One active area of current research is the development of methods for more effectively reasoning about other agents’ abilities and the value to them of different actions or goal states. Another area is the design of techniques for task and resource allocation in different organizational structures, for example, negotiation protocols, contracting methods, and other communication languages and standards that enable agents that were developed separately to collaborate as part of one system. A key question is how to take account of the reliability of the information a system receives from other agents and the confidence it can have that another agent will keep its commitments. Other investigations in the area of collaboration consider the cost-benefit tradeoffs in communication. Communication, although often valuable, is not always cost-free: in dynamic situations, such as realistic simulated worlds, the time cost of communication must be considered.

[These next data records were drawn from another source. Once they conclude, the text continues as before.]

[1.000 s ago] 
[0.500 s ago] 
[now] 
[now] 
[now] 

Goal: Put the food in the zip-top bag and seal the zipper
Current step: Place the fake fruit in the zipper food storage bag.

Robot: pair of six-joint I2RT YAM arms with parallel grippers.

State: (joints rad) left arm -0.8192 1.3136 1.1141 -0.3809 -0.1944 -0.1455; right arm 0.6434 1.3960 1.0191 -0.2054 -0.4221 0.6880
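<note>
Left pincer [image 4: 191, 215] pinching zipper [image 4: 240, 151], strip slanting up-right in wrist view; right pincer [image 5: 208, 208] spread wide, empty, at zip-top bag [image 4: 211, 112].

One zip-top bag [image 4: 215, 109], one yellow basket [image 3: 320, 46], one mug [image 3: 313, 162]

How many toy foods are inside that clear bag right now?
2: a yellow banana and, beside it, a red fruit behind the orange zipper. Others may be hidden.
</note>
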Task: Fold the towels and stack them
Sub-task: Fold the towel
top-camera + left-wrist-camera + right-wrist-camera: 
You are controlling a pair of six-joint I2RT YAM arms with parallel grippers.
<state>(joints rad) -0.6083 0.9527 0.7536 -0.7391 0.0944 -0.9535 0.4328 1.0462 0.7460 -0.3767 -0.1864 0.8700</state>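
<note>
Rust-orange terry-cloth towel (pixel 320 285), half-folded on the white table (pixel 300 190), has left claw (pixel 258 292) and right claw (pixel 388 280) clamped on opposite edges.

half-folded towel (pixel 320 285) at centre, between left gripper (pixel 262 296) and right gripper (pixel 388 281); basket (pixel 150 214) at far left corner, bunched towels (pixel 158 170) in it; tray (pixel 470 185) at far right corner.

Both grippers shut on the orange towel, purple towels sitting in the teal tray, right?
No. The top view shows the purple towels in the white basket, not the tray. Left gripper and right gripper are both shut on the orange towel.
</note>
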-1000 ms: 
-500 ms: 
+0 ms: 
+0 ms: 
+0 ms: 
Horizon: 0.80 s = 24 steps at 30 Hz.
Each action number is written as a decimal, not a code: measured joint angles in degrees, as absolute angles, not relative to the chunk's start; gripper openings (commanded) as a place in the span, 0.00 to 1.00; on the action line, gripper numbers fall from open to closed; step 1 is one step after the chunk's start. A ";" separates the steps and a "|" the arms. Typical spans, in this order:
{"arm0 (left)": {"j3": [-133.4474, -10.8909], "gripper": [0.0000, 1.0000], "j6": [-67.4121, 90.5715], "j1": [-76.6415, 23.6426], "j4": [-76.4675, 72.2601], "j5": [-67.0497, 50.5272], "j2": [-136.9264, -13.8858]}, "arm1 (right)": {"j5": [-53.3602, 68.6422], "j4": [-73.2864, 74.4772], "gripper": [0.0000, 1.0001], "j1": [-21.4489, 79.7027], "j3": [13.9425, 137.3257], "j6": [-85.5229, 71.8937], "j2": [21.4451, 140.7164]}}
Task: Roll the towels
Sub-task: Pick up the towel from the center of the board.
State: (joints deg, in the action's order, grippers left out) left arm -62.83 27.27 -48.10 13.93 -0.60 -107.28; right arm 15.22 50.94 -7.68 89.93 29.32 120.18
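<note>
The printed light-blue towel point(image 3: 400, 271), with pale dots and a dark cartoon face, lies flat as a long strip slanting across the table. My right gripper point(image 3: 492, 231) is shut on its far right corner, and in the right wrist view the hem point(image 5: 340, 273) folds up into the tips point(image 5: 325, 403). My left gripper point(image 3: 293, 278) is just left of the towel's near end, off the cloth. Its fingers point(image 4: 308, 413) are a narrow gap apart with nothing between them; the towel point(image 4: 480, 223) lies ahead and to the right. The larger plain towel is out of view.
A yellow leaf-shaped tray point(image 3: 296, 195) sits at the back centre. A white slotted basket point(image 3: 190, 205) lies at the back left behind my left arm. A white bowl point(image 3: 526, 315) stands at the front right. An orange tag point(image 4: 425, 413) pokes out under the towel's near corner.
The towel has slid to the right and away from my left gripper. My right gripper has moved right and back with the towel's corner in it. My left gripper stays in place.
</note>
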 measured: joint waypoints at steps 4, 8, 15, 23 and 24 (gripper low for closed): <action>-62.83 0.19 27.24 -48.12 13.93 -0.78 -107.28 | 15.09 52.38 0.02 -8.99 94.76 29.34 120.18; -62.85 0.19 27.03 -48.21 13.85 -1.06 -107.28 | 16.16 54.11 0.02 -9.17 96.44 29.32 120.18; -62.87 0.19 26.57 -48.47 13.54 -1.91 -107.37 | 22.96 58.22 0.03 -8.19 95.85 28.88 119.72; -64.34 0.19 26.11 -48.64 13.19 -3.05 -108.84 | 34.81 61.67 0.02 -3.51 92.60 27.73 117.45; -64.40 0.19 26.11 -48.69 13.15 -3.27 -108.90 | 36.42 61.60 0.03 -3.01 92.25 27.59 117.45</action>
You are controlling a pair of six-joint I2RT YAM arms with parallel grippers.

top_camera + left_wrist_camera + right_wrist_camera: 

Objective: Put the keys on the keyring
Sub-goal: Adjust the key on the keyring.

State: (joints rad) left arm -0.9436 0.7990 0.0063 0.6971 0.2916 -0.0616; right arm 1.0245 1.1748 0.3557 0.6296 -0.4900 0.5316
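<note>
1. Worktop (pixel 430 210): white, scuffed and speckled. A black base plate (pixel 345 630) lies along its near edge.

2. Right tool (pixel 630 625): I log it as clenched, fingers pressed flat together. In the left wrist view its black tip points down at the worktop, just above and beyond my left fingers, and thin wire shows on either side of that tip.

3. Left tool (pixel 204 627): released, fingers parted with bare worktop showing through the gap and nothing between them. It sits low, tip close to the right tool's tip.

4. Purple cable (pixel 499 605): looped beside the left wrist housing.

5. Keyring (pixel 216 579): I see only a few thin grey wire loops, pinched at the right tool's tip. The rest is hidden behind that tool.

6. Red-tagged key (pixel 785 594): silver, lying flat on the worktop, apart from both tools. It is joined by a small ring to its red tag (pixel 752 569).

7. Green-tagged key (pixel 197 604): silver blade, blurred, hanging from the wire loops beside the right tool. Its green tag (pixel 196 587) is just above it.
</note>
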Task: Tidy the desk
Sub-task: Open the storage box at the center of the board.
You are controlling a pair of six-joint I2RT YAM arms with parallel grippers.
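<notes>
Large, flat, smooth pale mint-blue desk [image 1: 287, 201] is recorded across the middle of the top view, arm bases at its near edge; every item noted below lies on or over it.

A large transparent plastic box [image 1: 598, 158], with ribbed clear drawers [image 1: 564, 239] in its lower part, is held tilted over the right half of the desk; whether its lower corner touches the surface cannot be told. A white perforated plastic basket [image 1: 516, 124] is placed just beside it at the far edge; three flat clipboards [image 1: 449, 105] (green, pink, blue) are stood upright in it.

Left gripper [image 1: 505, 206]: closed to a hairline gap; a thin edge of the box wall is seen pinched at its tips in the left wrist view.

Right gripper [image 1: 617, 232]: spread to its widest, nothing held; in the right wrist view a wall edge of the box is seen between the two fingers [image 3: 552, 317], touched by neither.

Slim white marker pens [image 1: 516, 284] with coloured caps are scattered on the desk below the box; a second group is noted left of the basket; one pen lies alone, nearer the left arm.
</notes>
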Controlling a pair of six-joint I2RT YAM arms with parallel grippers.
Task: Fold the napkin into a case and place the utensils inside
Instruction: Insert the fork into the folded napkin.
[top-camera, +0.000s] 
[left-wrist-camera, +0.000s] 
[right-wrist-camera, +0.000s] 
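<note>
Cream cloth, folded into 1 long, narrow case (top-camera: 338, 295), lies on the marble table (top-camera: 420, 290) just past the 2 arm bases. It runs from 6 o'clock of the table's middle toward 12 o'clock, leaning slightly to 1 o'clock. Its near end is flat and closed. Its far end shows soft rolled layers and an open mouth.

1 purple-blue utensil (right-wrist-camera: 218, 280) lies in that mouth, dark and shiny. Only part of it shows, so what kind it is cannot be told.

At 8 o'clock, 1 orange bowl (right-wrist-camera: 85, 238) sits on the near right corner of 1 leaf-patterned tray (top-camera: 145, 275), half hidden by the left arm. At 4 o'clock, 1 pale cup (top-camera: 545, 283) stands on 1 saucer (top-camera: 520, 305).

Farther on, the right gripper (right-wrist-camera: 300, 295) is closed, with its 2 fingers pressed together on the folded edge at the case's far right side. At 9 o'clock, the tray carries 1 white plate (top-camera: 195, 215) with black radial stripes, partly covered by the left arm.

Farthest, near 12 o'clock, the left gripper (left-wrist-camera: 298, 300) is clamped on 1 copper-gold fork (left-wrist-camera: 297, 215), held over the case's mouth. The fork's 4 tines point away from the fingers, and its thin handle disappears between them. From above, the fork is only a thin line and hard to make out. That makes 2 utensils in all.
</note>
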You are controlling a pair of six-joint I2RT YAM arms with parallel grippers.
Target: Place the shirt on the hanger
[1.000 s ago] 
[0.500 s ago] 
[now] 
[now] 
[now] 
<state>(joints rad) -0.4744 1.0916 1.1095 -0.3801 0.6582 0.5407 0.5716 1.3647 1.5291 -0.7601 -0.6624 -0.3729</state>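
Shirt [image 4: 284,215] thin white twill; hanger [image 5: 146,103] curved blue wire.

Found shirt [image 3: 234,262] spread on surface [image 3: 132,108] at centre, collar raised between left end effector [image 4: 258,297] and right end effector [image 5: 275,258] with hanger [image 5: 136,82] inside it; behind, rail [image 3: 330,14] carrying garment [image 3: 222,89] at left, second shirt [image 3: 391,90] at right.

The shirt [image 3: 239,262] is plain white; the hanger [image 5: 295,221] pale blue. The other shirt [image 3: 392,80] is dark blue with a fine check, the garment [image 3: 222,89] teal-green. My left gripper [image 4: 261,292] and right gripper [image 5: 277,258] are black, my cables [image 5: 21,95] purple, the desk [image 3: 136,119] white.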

A final research issue concerns remote and distributed control of physical agents, for example, in teams of robots. The unpredictable delays in networks that can be tolerated for many text and vision applications are unacceptable when motion-control information is transmitted.

3.4 Perception

Most of the high-impact application systems require an ability to handle several types of perceptual information. For example, teams of robots need vision, language, and touch capabilities to function realistically. Design associates will need to interact with their environments and other team members; operational associates will need to monitor the behavior of complex systems using a variety of sensing devices. Humanlike communication that will make computers more accessible to everyone will require advances in perceptual capabilities, such as image interpretation, gesture recognition, and spoken-language understanding.

The ability of computer systems to perceive and communicate has evolved dramatically over the past decade as a result of research in AI and related disciplines that address issues of human and machine perception. Large-vocabulary, discrete-phrase speech recognition is commercially available; several laboratories have developed speaker-independent real-time continuous speech-recognition systems for tasks requiring several thousand-word vocabularies. These systems complement advanced natural-language-processing techniques, which now support automated clipping services for categorizing newspaper stories, as well as partially automated translation of technical manuals into foreign languages. Automatic vision systems are used commercially for inspection of manufactured parts, and semiautomatic systems for various image-analysis tasks should be available soon. Critical capabilities such as real-time stereo analysis are also within reach.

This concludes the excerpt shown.